What is needed:
Retype the data exactly, skipping any picture in it.

Supplied information:

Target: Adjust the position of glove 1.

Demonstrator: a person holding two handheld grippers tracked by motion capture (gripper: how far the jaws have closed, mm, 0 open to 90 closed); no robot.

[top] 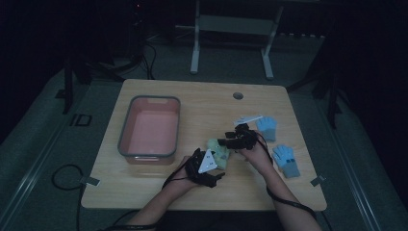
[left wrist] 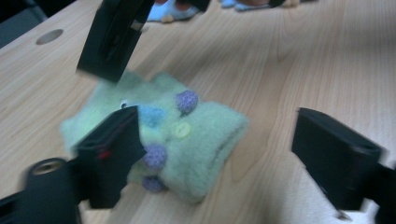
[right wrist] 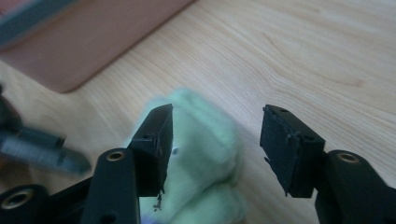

Task result:
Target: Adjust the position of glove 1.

Demonstrator: a person holding two handheld grippers tracked by motion capture (gripper: how far the jaws have closed, mm, 0 open to 90 closed); no robot.

[top] 
[left wrist] 
[right wrist] 

This finishes the output.